— The problem —
The pictures get left out, but everything else in the listing below must be duplicated exactly.

— Materials provided —
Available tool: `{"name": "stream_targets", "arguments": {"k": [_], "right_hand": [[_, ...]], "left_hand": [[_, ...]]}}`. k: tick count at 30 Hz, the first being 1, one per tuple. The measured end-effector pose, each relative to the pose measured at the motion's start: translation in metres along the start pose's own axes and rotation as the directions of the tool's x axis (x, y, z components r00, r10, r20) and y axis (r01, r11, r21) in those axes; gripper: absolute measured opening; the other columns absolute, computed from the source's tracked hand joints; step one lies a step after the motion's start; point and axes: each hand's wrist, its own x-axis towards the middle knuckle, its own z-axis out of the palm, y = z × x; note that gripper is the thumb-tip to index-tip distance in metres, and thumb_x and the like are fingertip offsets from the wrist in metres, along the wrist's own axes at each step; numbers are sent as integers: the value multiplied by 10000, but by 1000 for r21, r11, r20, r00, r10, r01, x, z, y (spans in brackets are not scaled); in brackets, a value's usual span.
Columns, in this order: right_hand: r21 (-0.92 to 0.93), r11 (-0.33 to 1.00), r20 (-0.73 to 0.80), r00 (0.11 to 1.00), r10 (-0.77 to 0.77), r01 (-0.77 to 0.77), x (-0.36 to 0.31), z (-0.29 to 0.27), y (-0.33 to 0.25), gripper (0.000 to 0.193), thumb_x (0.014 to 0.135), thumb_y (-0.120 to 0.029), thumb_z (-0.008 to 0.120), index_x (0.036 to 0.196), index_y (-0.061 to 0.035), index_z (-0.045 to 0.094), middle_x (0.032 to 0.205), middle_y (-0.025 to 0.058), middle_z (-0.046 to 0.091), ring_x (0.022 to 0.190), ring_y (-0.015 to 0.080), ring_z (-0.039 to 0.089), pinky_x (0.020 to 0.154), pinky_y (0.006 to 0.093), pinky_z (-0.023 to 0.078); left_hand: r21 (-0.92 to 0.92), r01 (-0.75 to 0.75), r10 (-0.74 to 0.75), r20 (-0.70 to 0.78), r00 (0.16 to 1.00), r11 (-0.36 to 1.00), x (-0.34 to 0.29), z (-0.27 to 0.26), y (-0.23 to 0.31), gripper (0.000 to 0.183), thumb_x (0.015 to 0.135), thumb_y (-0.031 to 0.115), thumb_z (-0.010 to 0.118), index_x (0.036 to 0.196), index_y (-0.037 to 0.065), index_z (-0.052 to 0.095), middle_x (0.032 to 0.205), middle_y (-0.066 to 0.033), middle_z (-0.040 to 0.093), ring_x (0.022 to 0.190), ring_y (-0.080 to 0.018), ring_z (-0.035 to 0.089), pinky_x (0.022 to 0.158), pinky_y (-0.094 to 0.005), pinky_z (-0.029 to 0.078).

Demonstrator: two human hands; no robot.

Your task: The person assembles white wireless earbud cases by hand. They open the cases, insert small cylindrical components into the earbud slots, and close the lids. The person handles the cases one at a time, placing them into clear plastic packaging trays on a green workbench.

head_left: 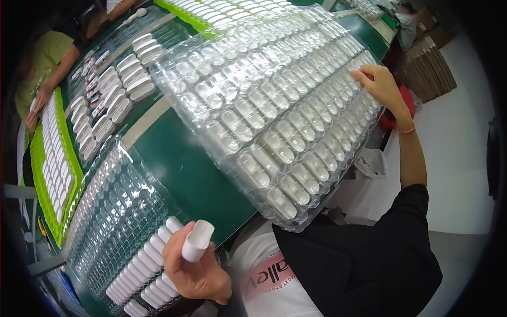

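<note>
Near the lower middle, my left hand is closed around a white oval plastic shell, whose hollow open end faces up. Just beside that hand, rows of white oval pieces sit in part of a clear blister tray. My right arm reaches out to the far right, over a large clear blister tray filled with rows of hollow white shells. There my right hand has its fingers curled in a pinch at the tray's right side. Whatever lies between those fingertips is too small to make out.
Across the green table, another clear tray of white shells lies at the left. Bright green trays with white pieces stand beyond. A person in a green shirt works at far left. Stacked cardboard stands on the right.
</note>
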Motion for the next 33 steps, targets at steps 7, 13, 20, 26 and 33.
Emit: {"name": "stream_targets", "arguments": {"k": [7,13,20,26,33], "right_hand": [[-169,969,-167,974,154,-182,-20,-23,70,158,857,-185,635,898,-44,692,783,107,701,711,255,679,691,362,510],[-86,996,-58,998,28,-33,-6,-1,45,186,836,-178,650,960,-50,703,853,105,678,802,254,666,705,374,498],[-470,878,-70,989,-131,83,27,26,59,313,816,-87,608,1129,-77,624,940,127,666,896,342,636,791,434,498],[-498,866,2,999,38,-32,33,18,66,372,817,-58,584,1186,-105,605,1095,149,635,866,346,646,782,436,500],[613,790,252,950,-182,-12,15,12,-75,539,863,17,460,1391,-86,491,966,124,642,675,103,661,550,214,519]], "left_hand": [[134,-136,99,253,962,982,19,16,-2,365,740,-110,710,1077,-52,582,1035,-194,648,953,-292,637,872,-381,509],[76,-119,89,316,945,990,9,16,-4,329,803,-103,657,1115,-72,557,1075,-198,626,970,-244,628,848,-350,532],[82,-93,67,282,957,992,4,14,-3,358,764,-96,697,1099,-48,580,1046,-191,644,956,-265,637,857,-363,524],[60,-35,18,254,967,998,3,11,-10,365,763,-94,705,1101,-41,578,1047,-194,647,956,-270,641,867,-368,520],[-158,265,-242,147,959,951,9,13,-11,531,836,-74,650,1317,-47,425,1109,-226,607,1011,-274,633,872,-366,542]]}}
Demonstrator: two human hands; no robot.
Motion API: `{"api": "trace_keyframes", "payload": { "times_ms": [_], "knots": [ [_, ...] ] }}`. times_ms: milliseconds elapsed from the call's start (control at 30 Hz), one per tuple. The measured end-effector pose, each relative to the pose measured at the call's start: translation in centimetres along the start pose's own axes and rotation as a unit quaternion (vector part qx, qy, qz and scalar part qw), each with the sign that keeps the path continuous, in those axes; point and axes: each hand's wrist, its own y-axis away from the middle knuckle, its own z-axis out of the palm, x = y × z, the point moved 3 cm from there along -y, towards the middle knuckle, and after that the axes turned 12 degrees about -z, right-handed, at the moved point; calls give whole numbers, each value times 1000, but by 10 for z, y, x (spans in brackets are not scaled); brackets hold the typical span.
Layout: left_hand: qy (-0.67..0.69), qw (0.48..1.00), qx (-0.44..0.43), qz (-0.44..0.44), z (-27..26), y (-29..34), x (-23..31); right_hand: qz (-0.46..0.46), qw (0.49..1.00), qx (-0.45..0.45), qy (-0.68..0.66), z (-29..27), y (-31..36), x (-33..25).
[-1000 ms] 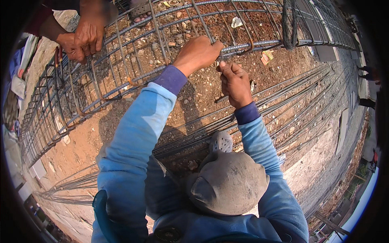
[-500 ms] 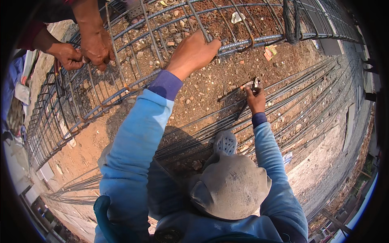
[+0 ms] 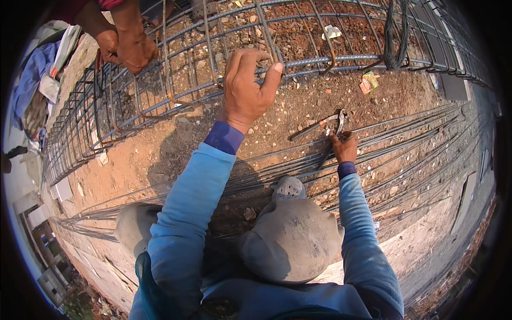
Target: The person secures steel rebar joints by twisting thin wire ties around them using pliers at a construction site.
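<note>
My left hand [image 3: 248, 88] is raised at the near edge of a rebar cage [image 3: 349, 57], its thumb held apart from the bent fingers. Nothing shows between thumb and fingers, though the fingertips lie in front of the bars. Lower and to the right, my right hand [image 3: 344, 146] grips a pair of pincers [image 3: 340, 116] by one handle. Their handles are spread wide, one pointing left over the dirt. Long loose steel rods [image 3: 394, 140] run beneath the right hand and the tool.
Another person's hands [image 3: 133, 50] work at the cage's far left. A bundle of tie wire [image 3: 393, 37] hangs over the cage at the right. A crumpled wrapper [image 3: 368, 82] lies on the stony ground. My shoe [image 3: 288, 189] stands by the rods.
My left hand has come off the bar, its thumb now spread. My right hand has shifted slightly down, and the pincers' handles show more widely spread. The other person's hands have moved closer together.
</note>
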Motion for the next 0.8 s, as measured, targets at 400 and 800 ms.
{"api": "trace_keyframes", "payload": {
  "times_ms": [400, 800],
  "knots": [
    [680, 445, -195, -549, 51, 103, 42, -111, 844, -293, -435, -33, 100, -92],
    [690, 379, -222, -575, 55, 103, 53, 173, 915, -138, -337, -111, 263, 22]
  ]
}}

— Response to the task —
Available tool: `{"name": "stream_targets", "arguments": {"k": [_], "right_hand": [[_, ...]], "left_hand": [[_, ...]]}}`. k: tick count at 30 Hz, the first being 1, one per tuple. The measured end-effector pose, each relative to the pose measured at the motion's start: translation in metres along the start pose's own axes and rotation as the directions of the tool's x axis (x, y, z components r00, r10, r20) and y axis (r01, r11, r21) in those axes; gripper: absolute measured opening; the other columns absolute, computed from the source's tracked hand joints; step one lies a step after the motion's start; point and axes: each hand's wrist, its own x-axis towards the middle knuckle, its own z-axis out of the palm, y = z × x; note that gripper is the thumb-tip to index-tip distance in metres, and thumb_x and the like are fingertip offsets from the wrist in metres, along the wrist's own axes at each step; numbers are sent as integers: the value multiplied by 10000, but by 1000 for r21, r11, r20, r00, r10, r01, x, z, y (spans in brackets are not scaled); in brackets, a value's usual span.
Columns, in this order: right_hand: r21 (-0.92 to 0.93), r11 (-0.33 to 1.00), r20 (-0.73 to 0.80), r00 (0.11 to 1.00), r10 (-0.77 to 0.77), r01 (-0.77 to 0.77), x (-0.36 to 0.31), z (-0.29 to 0.27), y (-0.33 to 0.25), gripper (0.000 to 0.193), thumb_x (0.014 to 0.135), thumb_y (-0.120 to 0.029), thumb_z (-0.008 to 0.120), index_x (0.036 to 0.196), index_y (-0.061 to 0.035), index_z (-0.045 to 0.094), middle_x (0.032 to 0.205), middle_y (-0.025 to 0.058), middle_z (-0.046 to 0.091), ring_x (0.022 to 0.190), ring_y (-0.015 to 0.080), ring_z (-0.039 to 0.089), pinky_x (0.020 to 0.154), pinky_y (0.006 to 0.093), pinky_z (-0.023 to 0.078); left_hand: r21 (-0.92 to 0.92), r01 (-0.75 to 0.75), r10 (-0.74 to 0.75), r20 (-0.70 to 0.78), r00 (0.16 to 1.00), r11 (-0.36 to 1.00), x (-0.34 to 0.29), z (-0.27 to 0.26), y (-0.23 to 0.31), gripper (0.000 to 0.183), thumb_x (0.015 to 0.135), thumb_y (-0.031 to 0.115), thumb_z (-0.010 to 0.118), index_x (0.036 to 0.196), index_y (-0.037 to 0.065), index_z (-0.052 to 0.095), middle_x (0.032 to 0.205), middle_y (-0.066 to 0.033), middle_z (-0.040 to 0.093), ring_x (0.022 to 0.190), ring_y (-0.080 to 0.018), ring_z (-0.035 to 0.089), pinky_x (0.022 to 0.158), pinky_y (-0.094 to 0.005), pinky_z (-0.029 to 0.078).

Demonstrator: two human hands; no robot.

Your task: The person assembles white wireless earbud cases by hand. They open the cases, insert small cylindrical components into the earbud slots, and close the lids. The person handles the cases one at a time, placing them into clear plastic packaging trays on a green workbench.

head_left: 

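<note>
Near the lower middle, my left hand is closed around a white oval plastic shell, whose hollow open end faces up. Just beside that hand, rows of white oval pieces sit in part of a clear blister tray. My right arm reaches out to the far right, over a large clear blister tray filled with rows of hollow white shells. There my right hand has its fingers curled in a pinch at the tray's right side. Whatever lies between those fingertips is too small to make out.
Across the green table, another clear tray of white shells lies at the left. Bright green trays with white pieces stand beyond. A person in a green shirt works at far left. Stacked cardboard stands on the right.
</note>
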Motion for the next 33 steps, targets at steps 7, 13, 20, 26 and 33.
Emit: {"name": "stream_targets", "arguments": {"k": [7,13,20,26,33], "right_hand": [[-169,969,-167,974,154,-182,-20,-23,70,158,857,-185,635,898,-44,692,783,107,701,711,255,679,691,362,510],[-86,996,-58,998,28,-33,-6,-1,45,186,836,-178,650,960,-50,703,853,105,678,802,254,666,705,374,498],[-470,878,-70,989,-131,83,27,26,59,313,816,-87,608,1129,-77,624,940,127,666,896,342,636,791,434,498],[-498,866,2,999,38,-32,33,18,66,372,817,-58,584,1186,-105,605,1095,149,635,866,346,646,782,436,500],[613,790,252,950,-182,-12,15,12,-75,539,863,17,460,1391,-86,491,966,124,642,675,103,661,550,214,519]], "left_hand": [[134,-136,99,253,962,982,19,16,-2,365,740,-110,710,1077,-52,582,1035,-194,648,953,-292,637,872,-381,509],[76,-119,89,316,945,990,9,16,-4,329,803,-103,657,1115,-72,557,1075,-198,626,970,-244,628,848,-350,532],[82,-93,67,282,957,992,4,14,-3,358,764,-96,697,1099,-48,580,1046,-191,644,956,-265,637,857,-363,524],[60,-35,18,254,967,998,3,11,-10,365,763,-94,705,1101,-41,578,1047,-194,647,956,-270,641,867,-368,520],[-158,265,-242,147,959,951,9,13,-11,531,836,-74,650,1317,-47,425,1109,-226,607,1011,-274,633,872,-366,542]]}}
Demonstrator: two human hands; no robot.
Motion API: `{"api": "trace_keyframes", "payload": { "times_ms": [_], "knots": [ [_, ...] ] }}`. times_ms: milliseconds elapsed from the call's start (control at 30 Hz), one per tuple. The measured end-effector pose, each relative to the pose measured at the call's start: translation in centimetres along the start pose's own axes and rotation as a unit quaternion (vector part qx, qy, qz and scalar part qw), each with the sign that keeps the path continuous, in those axes; point and axes: each hand's wrist, its own y-axis away from the middle knuckle, its own z-axis out of the palm, x = y × z, the point moved 3 cm from there along -y, towards the middle knuckle, and after that the axes turned 12 degrees about -z, right-handed, at the moved point; calls give whole numbers, each value times 1000, but by 10 for z, y, x (spans in brackets are not scaled); brackets hold the typical span.
Layout: left_hand: qy (-0.67..0.69), qw (0.48..1.00), qx (-0.44..0.43), qz (-0.44..0.44), z (-27..26), y (-29..34), x (-23..31); right_hand: qz (-0.46..0.46), qw (0.49..1.00), qx (-0.45..0.45), qy (-0.68..0.66), z (-29..27), y (-31..36), x (-33..25).
[-1000 ms] 
[-500 ms] 
[+0 ms] 
Target: The person secures steel rebar joints by twisting thin wire ties around them using pliers at a construction site.
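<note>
My left hand [image 3: 248, 88] is raised at the near edge of a rebar cage [image 3: 349, 57], its thumb held apart from the bent fingers. Nothing shows between thumb and fingers, though the fingertips lie in front of the bars. Lower and to the right, my right hand [image 3: 344, 146] grips a pair of pincers [image 3: 340, 116] by one handle. Their handles are spread wide, one pointing left over the dirt. Long loose steel rods [image 3: 394, 140] run beneath the right hand and the tool.
Another person's hands [image 3: 133, 50] work at the cage's far left. A bundle of tie wire [image 3: 393, 37] hangs over the cage at the right. A crumpled wrapper [image 3: 368, 82] lies on the stony ground. My shoe [image 3: 288, 189] stands by the rods.
My left hand has come off the bar, its thumb now spread. My right hand has shifted slightly down, and the pincers' handles show more widely spread. The other person's hands have moved closer together.
</note>
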Motion for the next 0.8 s, as measured, targets at 400 and 800 ms.
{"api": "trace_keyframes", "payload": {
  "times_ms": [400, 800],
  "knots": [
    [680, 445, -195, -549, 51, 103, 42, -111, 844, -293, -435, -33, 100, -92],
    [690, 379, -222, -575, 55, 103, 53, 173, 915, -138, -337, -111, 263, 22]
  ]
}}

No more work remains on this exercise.